The special macros are as follows:

  • $JOB evaluates to the (case sensitive) string defined for JobName.

  • $RETRY evaluates to an integer value set to 0 the first time a node is run, and is incremented each time the node is retried. See Retrying Failed Nodes for the description of how to cause nodes to be retried.

  • $MAX_RETRIES evaluates to an integer value set to the maximum number of retries for the node. See Retrying Failed Nodes for the description of how to cause nodes to be retried. If no retries are set for the node, $MAX_RETRIES will be set to 0.

  • $JOBID (for POST scripts only) evaluates to a representation of the HTCondor job ID of the node job. It is the value of the job ClassAd attribute ClusterId, followed by a period, and then followed by the value of the job ClassAd attribute ProcId. An example of a job ID might be 1234.0. For nodes with multiple jobs in the same cluster, the ProcId value is the one of the last job within the cluster.

  • $RETURN (for POST scripts only) variable evaluates to the return value of the HTCondor job, if there is a single job within a cluster. With multiple jobs within the same cluster, there are two cases to consider. In the first case, all jobs within the cluster are successful; the value of $RETURN will be 0, indicating success. In the second case, one or more jobs from the cluster fail. When condor_dagman sees the first terminated event for a job that failed, it assigns that job’s return value as the value of $RETURN, and it attempts to remove all remaining jobs within the cluster. Therefore, if multiple jobs in the cluster fail with different exit codes, a race condition determines which exit code gets assigned to $RETURN.

    A job that dies due to a signal is reported with a $RETURN value representing the additive inverse of the signal number. For example, SIGKILL (signal 9) is reported as -9. A job whose batch system submission fails is reported as -1001. A job that is externally removed from the batch system queue (by something other than condor_dagman) is reported as -1002.

  • $PRE_SCRIPT_RETURN (for POST scripts only) variable evaluates to the return value of the PRE script of a node, if there is one. If there is no PRE script, this value will be -1. If the node job was skipped because of failure of the PRE script, the value of $RETURN will be -1004 and the value of $PRE_SCRIPT_RETURN will be the exit value of the PRE script; the POST script can use this to see if the PRE script exited with an error condition, and assign success or failure to the node, as appropriate.

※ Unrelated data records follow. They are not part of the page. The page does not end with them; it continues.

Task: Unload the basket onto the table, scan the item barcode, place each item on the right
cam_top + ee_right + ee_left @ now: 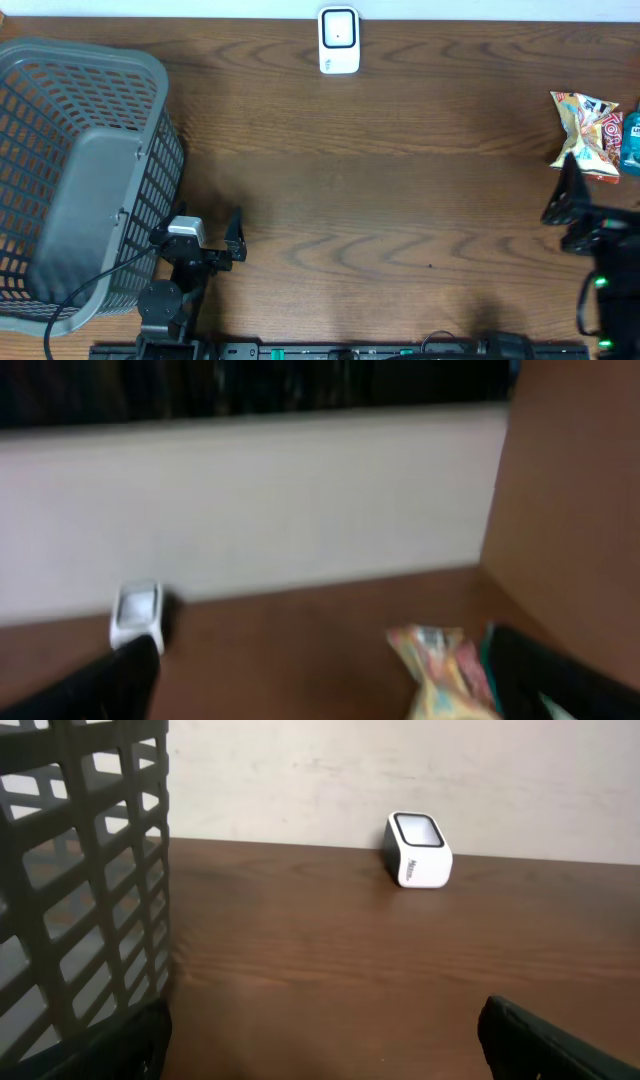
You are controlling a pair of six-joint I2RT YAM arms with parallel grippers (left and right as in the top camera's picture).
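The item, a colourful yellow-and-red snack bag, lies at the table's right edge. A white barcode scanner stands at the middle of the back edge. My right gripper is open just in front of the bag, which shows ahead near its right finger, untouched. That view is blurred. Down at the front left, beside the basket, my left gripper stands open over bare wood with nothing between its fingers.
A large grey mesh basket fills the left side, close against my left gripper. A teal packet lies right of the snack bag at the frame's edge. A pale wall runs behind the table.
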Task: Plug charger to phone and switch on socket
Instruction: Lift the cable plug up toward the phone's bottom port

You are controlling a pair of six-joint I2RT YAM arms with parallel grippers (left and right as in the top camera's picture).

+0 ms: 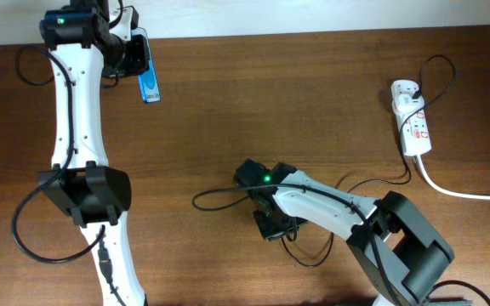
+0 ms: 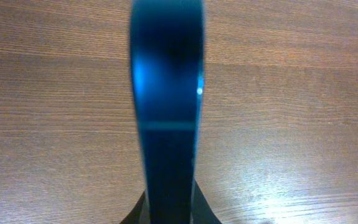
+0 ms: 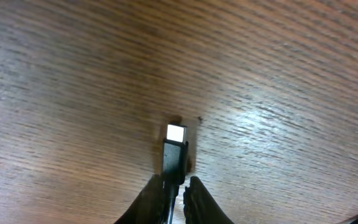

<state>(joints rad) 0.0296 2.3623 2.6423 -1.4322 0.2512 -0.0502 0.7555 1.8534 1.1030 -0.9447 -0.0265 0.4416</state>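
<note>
My left gripper [image 1: 136,58] is shut on the phone [image 1: 149,82], a black-edged slab with a blue screen, held at the table's far left. In the left wrist view the phone [image 2: 166,106] stands edge-on between the fingers [image 2: 169,214]. My right gripper [image 1: 272,223] is at the front middle, shut on the charger's black connector [image 3: 174,152], whose metal tip [image 3: 176,132] points down at the wood. The thin black cable [image 1: 219,194] loops from it back toward the white plug [image 1: 405,90] in the white socket [image 1: 413,119] at the far right.
The socket's thick white cord [image 1: 466,194] runs off the right edge. The wooden table [image 1: 253,110] lies between phone and charger. The arms' black cables [image 1: 32,246] hang at the left.
</note>
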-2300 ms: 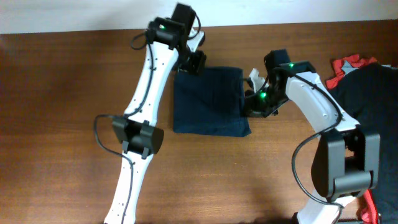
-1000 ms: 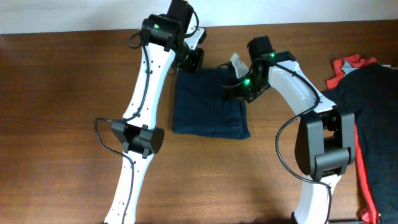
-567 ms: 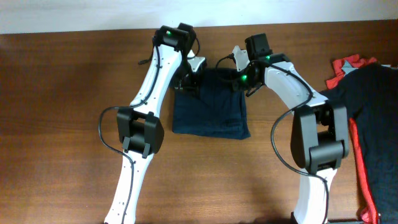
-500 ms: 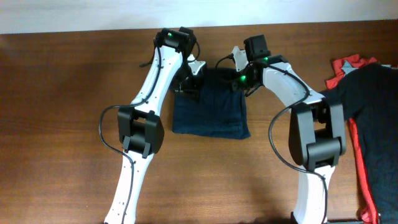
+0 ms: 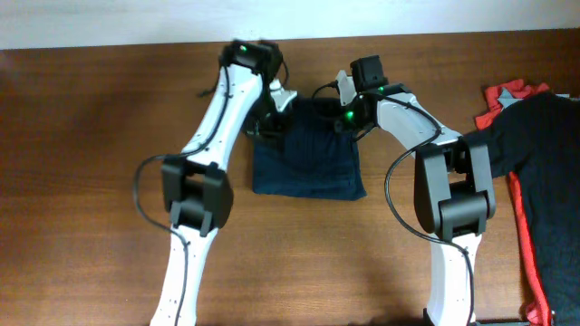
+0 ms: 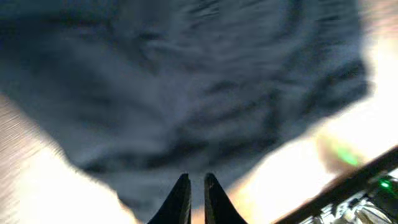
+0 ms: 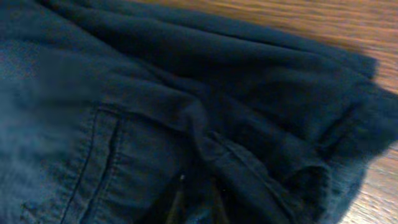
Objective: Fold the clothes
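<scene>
Navy shorts lie on the brown table, a little above the middle of the overhead frame. They sit as a compact dark rectangle, so I judge at least one fold is already in, and the next one has to start from the top edge. That's why I've got both arms reaching in from below and meeting at that edge, one at each upper corner.

Off at the right edge of the overhead frame there's a black shirt spread out, with a red garment poking out at its upper left. Both lie well apart from the shorts, but they're close to the right arm's base, so I'd watch that elbow if it swings wide. Otherwise nothing blocks the way toward the lower part of the frame.

Now the small stuff. The left gripper is at the upper left corner. On its wrist view the jaws stand almost together with only a thin slit, right at the blurred cloth edge. I can't tell whether fabric is pinched. The right gripper is down on the upper right corner. Its wrist view is filled with folds and a stitched seam, with the jaws lost in the dark cloth, so I can't tell their state.
</scene>
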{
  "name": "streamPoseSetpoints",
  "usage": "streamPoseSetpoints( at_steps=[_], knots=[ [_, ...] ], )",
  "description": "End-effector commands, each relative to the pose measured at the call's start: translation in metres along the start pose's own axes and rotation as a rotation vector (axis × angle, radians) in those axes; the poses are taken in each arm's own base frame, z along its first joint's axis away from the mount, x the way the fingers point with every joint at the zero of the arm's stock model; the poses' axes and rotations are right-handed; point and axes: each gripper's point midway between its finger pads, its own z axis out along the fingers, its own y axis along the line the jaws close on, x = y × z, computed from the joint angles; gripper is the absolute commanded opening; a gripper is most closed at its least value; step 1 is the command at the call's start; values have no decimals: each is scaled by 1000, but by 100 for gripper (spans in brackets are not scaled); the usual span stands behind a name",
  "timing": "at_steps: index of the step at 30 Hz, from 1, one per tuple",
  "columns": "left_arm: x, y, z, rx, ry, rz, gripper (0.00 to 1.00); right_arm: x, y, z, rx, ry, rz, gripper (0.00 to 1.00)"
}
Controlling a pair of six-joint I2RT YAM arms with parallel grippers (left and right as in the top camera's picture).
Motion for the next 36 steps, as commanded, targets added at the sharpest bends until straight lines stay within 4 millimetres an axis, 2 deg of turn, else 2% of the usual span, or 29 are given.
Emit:
streamPoseSetpoints(
  at_steps=[1,3,5,10,12,16,19,22,24,29,31,33,36],
  knots=[
    [4,-38,-49,100,-116,67,9,25,-25,28,70,75,37,21],
    [7,-44,-41,101,-90,75,9,26,-25,28,74,76,37,21],
    [16,-48,-24,104,-27,70,6,26,-27,27,82,78,38,21],
    [56,-51,30,104,195,51,2,26,-27,27,85,77,38,20],
    [66,-46,51,106,247,50,2,26,-27,27,81,78,38,20],
    [74,-31,91,103,277,18,2,26,-27,27,81,78,39,20],
    [83,-22,110,95,303,-24,3,26,-27,27,81,78,39,20],
    [89,-21,113,93,325,-49,2,26,-27,27,81,78,39,20],
    [88,-32,105,138,326,-74,0,26,-27,27,81,77,39,20],
    [76,-54,61,170,248,-43,0,26,-27,27,81,77,39,20],
    [64,-63,39,172,154,3,0,26,-27,27,81,77,39,20],
    [49,-69,25,172,56,22,0,26,-27,27,81,77,39,20],
    [30,-70,26,144,-21,-10,0,26,-27,27,81,77,39,20]
  ],
)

  • $DAG_STATUS is the status of the DAG. Note that this macro’s value and definition is unrelated to the attribute named DagStatus as defined for use in a node status file. This macro’s value is the same as the job ClassAd attribute DAG_Status that is defined within the condor_dagman job’s ClassAd. This macro may have the following values:

    • 0: OK

    • 1: error; an error condition different than those listed here

    • 2: one or more nodes in the DAG have failed

    • 3: the DAG has been aborted by an ABORT-DAG-ON specification

    • 4: removed; the DAG has been removed by condor_rm

    • 5: cycle; a cycle was found in the DAG

    • 6: halted; the DAG has been halted (see Suspending a Running DAG)

  • $FAILED_COUNT is defined by the number of nodes that have failed in the DAG.